2.    Formas del magisterio eclesial.
3.    Cómo leer el magisterio eclesial.

Presentación general del curso-taller.
Exposición sintética de los tres temas introductorios.
Análisis de los textos del Concilio Vaticano II, del magisterio pontificio y del magisterio de los obispos.
20/01
4.    El episcopado de Mons. Bergoglio en Buenos Aires.
5.    Principales discursos y publicaciones.
6.    Análisis de sus principales conceptos de su pensamiento.
7.    La encíclica Laudato Sii

Breve descripción histórica de episcopado de Bergoglio en Buenos Aires.
Análisis de algunos de sus discursos.
Principales obras publicadas.
Principales conceptos.
Nuevos horizontes, nuevos desafíos, nuevas respuestas (LS)
21/01
8.    La gran exhortación apostólica Evangelii Gaudium
9.    La bula Misericordiae Vultus. La Misericordia como forma eclesial y categoría generadora en el pensamiento del papa Francisco.

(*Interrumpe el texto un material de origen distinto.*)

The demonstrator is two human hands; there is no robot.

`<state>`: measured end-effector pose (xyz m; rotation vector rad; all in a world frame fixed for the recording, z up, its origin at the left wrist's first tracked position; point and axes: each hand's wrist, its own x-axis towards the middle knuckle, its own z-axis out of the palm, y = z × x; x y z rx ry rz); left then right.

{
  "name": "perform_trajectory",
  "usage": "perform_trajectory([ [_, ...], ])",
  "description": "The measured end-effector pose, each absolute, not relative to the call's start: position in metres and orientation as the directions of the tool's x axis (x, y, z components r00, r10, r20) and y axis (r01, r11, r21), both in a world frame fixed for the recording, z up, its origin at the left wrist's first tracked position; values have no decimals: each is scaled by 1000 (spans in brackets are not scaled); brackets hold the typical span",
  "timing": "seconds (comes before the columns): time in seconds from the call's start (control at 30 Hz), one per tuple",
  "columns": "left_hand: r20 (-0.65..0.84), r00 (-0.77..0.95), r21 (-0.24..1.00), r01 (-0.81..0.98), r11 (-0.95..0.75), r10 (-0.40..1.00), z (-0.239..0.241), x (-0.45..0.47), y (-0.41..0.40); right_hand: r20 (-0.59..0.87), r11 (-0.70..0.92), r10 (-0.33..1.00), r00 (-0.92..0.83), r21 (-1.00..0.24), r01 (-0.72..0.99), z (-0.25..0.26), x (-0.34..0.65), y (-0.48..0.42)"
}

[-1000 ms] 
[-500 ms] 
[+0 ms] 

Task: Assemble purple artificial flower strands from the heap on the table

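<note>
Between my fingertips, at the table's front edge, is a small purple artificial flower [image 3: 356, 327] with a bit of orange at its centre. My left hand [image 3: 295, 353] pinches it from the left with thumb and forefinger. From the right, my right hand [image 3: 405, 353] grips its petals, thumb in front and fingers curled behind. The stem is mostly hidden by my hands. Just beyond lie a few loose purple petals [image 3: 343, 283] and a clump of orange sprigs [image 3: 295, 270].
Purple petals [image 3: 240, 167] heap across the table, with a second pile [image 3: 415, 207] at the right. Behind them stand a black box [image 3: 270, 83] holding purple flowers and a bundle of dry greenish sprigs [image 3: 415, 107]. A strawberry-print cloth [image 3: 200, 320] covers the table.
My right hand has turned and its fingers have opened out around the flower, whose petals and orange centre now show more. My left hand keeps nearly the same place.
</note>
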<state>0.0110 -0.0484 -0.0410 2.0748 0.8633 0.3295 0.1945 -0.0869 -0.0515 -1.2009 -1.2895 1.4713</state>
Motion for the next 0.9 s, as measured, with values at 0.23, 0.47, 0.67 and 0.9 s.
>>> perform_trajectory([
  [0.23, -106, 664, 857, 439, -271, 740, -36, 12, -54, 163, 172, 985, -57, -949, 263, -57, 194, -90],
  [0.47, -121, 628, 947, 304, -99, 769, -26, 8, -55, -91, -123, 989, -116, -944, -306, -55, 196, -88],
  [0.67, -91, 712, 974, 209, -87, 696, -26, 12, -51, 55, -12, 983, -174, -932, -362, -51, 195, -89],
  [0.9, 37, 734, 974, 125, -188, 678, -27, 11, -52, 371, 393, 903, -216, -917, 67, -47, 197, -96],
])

El contexto histórico del cónclave.
La figura de Francisco de Asís y la reforma de la Iglesia en el siglo XIII.
El papa Francisco y su estilo de vida y su estilo comunicativo.
Los contenidos esenciales de su forma de comunicar.
El lugar del testimonio como signo de credibilidad del magisterio.



Curriculum Vitae

1.     Datos Personales

Nombre y Apellido                          Daniel Alfredo Forconesi.

2.    Títulos
-        Experto en Catequesis (Instituto superior de catequesis argentino)
-        Licenciado en Teología, con especialidad en Teología Pastoral (Universidad Lateranense)

3.    Idiomas
-        Inglés, nivel avanzado (Mendoza, Irlanda, Roma)
-        Hebreo Moderno, nivel medio (Córdoba)
-        Francés, nivel medio (Mendoza)
-        Italiano, nivel avanzado (Mendoza, Roma)

4.    Experiencia docente
Profesor de varias asignaturas, en nivel medio y superior desde 1990 hasta la fecha:

5.    Otros cargos
-        Director de la Junta Arquidiocesana de Mendoza, 1991-2000.
-        Director del Seminario Arquidiocesano de Catequesis Divino Maestro 1991-2000.
-        Vicario Parroquial 1992-1996.
-        Párroco  desde 1997, y continúo.
-        Vicario Episcopal de Pastoral, Arquidiócesis de Mendoza  2002-2005.
-        Vicario General, Arquidiócesis de Mendoza 2005 - 2013.